The last touchup to previous CIM chips was a stronger bridge between brain-like computation– often analog– and digital processing. Here, the chip utilizes a neuron circuit that can quickly convert analog calculations to digital signals. It is a step up from previous “power-hungry and area-hungry” setups, the authors explained.
The optimizations worked out. Putting their theory to the examination, the team manufactured the NeuRRAM chip and developed algorithms to program the hardware for different algorithms– like Play Station 5 running different games.
In a multitude of benchmark examinations, the chip performed like one champ. Running a seven-layer CNN on the chip, NeuRRAM had less than a one percent mistake rate at recognizing hand-written digits utilizing the popular MNIST database.
It also excelled on more complicated tasks. Loading another popular deep neural net, LSTM, the chip was about 85 percent correct when challenged with Google speech command recognition. Using simply eight cores, the chip– running on yet another AI architecture– could recover noisy images, reducing errors by roughly 70 percent.
One word: energy
Most AI algorithms are total power hogs. NeuRRAM ran at half the energy cost of previous advanced RRAM-CIM chips, further translating the promise of power savings with neuromorphic computing into reality.
However, the study’s standout is its strategy. Too often, when designing chips, scientists require to balance efficiency, versatility, and accuracy for multiple tasks– metrics that are often at odds with one another. The problem gets even harder when all the computing is done straightly on the hardware. NeuRRAM showed that it is possible to battle all beasts at once.
The authors stated that the strategy used here can be utilized to optimize other neuromorphic computing tools, such as phase-change memory technologies.
For now, NeuRRAM is a proof-of-concept, revealing that a physical chip– rather than a simulation of it– works as intended. However, there’s room for improvement, including further scaling RRAMs and shrinking its dimension to one day potentially fit into our phones.

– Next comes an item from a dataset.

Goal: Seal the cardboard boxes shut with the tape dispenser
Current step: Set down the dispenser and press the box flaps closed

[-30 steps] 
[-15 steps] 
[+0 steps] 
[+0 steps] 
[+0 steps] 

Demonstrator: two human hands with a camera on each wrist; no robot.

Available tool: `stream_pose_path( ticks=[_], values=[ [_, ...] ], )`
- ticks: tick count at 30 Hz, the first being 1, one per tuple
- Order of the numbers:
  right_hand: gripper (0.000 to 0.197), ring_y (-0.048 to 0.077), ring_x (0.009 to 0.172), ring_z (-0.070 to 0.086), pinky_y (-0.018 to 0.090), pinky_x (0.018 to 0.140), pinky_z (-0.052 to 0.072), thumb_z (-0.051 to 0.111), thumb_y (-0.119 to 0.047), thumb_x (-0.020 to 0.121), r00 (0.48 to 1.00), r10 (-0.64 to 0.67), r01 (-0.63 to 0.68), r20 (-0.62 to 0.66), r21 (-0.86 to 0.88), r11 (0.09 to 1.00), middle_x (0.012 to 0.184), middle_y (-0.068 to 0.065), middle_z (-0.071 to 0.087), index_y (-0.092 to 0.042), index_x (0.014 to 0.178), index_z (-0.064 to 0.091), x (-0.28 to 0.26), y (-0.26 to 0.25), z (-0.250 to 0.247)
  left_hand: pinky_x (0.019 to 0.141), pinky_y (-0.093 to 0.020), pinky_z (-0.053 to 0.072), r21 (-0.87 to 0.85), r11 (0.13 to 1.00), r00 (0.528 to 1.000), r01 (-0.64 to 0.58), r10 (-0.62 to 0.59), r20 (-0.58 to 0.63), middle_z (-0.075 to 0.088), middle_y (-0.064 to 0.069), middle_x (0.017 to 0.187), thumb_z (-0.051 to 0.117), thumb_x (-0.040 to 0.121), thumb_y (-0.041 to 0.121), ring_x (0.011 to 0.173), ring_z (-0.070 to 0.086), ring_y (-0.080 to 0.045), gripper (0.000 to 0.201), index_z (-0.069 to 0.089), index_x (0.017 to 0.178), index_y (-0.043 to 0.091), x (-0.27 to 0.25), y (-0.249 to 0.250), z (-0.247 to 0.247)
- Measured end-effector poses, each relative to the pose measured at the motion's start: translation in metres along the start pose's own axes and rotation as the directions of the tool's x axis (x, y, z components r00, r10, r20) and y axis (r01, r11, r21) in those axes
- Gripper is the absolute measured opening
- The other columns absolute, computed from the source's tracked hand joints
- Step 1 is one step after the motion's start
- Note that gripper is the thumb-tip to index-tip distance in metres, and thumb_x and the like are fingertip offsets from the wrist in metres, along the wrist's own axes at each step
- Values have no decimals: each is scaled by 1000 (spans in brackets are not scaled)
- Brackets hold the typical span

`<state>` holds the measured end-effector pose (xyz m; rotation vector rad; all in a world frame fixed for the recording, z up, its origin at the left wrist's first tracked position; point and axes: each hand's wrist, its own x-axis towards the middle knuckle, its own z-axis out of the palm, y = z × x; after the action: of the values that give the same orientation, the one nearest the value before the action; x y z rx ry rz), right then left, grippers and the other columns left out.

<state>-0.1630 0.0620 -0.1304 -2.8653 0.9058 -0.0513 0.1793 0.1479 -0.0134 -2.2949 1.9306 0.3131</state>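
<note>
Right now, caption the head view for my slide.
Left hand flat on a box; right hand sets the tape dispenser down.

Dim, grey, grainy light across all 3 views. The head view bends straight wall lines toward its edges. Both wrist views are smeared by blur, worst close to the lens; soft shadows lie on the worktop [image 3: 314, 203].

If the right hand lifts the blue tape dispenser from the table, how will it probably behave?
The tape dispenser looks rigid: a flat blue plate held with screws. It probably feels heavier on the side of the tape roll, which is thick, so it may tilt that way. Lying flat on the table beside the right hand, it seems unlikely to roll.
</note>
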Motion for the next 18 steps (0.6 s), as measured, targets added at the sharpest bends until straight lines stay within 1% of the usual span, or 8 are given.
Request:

” Maybe today it is utilized to do simple AI tasks such as keyword spotting or human detection, but tomorrow it could allow a whole various user experience. Imagine real-time video analytics combined with speech recognition all within a small tool,” said study author Dr. Weier Wan. “As one researcher and an engineer, I aim to bring research innovations from laboratories into practical use.”
Read the original article on Singularity Hub.